◆ WORK REQUEST: Print every line of the listing exactly, please.

+ + + +

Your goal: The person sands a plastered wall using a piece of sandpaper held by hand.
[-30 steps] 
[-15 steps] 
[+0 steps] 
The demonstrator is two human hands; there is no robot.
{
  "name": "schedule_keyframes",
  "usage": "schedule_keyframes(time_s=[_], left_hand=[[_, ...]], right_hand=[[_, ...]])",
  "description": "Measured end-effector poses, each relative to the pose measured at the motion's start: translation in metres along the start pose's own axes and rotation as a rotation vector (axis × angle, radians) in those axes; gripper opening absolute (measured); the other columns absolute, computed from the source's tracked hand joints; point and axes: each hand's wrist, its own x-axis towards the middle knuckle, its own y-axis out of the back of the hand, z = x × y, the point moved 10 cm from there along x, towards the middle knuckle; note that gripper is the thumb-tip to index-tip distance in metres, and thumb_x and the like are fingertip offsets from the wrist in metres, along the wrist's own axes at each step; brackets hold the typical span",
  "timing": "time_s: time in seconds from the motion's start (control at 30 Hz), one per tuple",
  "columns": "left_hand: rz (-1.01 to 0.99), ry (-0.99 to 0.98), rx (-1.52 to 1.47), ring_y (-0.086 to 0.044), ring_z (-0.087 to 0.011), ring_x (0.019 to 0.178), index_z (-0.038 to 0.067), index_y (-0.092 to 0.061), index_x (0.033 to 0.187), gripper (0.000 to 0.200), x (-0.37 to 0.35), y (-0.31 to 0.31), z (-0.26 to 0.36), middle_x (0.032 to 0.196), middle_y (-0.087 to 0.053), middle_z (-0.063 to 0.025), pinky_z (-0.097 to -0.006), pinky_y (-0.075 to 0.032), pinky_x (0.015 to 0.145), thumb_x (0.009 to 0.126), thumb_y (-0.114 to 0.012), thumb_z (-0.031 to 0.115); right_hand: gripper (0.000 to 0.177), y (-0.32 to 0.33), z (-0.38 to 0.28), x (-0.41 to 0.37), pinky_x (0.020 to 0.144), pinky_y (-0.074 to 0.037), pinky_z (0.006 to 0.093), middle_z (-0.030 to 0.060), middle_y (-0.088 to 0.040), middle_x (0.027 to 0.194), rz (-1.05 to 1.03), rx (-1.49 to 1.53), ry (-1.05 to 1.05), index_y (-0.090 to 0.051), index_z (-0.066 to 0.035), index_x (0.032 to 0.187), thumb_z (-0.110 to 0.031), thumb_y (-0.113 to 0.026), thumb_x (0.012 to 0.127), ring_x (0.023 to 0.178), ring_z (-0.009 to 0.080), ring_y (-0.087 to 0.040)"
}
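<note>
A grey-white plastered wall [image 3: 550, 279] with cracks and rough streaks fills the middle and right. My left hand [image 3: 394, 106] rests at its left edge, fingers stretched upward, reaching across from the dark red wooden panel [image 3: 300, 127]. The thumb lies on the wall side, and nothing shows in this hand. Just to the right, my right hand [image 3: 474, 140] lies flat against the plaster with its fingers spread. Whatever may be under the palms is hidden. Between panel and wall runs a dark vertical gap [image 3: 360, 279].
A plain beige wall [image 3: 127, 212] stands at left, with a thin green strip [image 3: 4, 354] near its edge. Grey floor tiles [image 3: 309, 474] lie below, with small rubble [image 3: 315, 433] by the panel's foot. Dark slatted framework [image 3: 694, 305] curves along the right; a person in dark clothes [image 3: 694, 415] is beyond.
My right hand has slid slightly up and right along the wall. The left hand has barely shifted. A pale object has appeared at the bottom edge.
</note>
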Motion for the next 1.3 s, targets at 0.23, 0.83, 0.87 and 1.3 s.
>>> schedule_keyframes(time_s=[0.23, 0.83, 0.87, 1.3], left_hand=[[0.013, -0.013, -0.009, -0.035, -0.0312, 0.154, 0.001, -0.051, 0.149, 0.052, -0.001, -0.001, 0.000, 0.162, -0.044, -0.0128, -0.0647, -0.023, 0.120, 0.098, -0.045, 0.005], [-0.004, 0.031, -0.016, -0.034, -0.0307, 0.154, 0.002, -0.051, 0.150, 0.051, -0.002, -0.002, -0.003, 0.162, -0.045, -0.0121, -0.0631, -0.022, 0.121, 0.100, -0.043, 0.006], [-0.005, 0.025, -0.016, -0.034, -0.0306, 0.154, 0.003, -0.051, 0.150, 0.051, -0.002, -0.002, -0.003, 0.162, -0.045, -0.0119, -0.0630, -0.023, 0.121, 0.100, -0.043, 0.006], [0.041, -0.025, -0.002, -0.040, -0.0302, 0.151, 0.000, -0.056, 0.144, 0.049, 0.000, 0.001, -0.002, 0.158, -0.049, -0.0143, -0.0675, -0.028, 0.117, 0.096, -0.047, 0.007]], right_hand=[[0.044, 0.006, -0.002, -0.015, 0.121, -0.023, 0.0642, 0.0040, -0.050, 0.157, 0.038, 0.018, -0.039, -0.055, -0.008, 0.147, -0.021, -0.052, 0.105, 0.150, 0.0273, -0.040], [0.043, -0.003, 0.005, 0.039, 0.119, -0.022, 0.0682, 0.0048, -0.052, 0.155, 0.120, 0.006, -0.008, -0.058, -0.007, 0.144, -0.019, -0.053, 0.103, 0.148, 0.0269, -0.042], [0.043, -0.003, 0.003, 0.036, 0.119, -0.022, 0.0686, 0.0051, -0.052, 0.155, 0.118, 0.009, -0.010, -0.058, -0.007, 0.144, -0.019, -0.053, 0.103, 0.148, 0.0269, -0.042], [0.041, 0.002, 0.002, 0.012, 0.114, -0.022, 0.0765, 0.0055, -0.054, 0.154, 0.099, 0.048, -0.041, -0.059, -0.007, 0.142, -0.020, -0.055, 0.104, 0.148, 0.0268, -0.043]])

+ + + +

◆ WRITTEN ANSWER:
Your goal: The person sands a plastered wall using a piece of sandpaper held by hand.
[-30 steps] 
[-15 steps] 
[+0 steps] 
The demonstrator is two human hands; there is no robot.
{
  "name": "schedule_keyframes",
  "usage": "schedule_keyframes(time_s=[_], left_hand=[[_, ...]], right_hand=[[_, ...]])",
  "description": "Measured end-effector poses, each relative to the pose measured at the motion's start: translation in metres along the start pose's own axes and rotation as a rotation vector (axis × angle, radians) in those axes; gripper opening absolute (measured); the other columns absolute, computed from the source's tracked hand joints; point and axes: each hand's wrist, its own x-axis towards the middle knuckle, its own y-axis out of the back of the hand, z = x × y, the point moved 10 cm from there along x, towards the middle knuckle; note that gripper is the thumb-tip to index-tip distance in metres, and thumb_x and the like are fingertip offsets from the wrist in metres, along the wrist's own axes at each step; brackets hold the typical span",
  "timing": "time_s: time in seconds from the motion's start (control at 30 Hz), one per tuple",
  "columns": "left_hand: rz (-1.01 to 0.99), ry (-0.99 to 0.98), rx (-1.52 to 1.47), ring_y (-0.086 to 0.044), ring_z (-0.087 to 0.011), ring_x (0.019 to 0.178), index_z (-0.038 to 0.067), index_y (-0.092 to 0.061), index_x (0.033 to 0.187), gripper (0.000 to 0.200), x (-0.37 to 0.35), y (-0.31 to 0.31), z (-0.26 to 0.36), middle_x (0.032 to 0.196), middle_y (-0.087 to 0.053), middle_z (-0.063 to 0.025), pinky_z (-0.097 to -0.006), pinky_y (-0.075 to 0.032), pinky_x (0.015 to 0.145), thumb_x (0.009 to 0.126), thumb_y (-0.114 to 0.012), thumb_z (-0.031 to 0.115); right_hand: gripper (0.000 to 0.177), y (-0.32 to 0.33), z (-0.38 to 0.28), x (-0.41 to 0.37), pinky_x (0.020 to 0.144), pinky_y (-0.074 to 0.037), pinky_z (0.006 to 0.093), middle_z (-0.030 to 0.060), middle_y (-0.088 to 0.040), middle_x (0.027 to 0.194), rz (-1.05 to 1.03), rx (-1.49 to 1.53), ry (-1.05 to 1.05), index_y (-0.090 to 0.051), index_z (-0.066 to 0.035), index_x (0.032 to 0.187), thumb_z (-0.110 to 0.031), thumb_y (-0.113 to 0.026), thumb_x (0.012 to 0.127), ring_x (0.023 to 0.178), ring_z (-0.009 to 0.080), ring_y (-0.087 to 0.040)"
}
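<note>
A grey-white plastered wall [image 3: 550, 279] with cracks and rough streaks fills the middle and right. My left hand [image 3: 394, 106] rests at its left edge, fingers stretched upward, reaching across from the dark red wooden panel [image 3: 300, 127]. The thumb lies on the wall side, and nothing shows in this hand. Just to the right, my right hand [image 3: 474, 140] lies flat against the plaster with its fingers spread. Whatever may be under the palms is hidden. Between panel and wall runs a dark vertical gap [image 3: 360, 279].
A plain beige wall [image 3: 127, 212] stands at left, with a thin green strip [image 3: 4, 354] near its edge. Grey floor tiles [image 3: 309, 474] lie below, with small rubble [image 3: 315, 433] by the panel's foot. Dark slatted framework [image 3: 694, 305] curves along the right; a person in dark clothes [image 3: 694, 415] is beyond.
My right hand has slid slightly up and right along the wall. The left hand has barely shifted. A pale object has appeared at the bottom edge.
</note>
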Motion for the next 1.3 s, targets at 0.23, 0.83, 0.87 and 1.3 s.
>>> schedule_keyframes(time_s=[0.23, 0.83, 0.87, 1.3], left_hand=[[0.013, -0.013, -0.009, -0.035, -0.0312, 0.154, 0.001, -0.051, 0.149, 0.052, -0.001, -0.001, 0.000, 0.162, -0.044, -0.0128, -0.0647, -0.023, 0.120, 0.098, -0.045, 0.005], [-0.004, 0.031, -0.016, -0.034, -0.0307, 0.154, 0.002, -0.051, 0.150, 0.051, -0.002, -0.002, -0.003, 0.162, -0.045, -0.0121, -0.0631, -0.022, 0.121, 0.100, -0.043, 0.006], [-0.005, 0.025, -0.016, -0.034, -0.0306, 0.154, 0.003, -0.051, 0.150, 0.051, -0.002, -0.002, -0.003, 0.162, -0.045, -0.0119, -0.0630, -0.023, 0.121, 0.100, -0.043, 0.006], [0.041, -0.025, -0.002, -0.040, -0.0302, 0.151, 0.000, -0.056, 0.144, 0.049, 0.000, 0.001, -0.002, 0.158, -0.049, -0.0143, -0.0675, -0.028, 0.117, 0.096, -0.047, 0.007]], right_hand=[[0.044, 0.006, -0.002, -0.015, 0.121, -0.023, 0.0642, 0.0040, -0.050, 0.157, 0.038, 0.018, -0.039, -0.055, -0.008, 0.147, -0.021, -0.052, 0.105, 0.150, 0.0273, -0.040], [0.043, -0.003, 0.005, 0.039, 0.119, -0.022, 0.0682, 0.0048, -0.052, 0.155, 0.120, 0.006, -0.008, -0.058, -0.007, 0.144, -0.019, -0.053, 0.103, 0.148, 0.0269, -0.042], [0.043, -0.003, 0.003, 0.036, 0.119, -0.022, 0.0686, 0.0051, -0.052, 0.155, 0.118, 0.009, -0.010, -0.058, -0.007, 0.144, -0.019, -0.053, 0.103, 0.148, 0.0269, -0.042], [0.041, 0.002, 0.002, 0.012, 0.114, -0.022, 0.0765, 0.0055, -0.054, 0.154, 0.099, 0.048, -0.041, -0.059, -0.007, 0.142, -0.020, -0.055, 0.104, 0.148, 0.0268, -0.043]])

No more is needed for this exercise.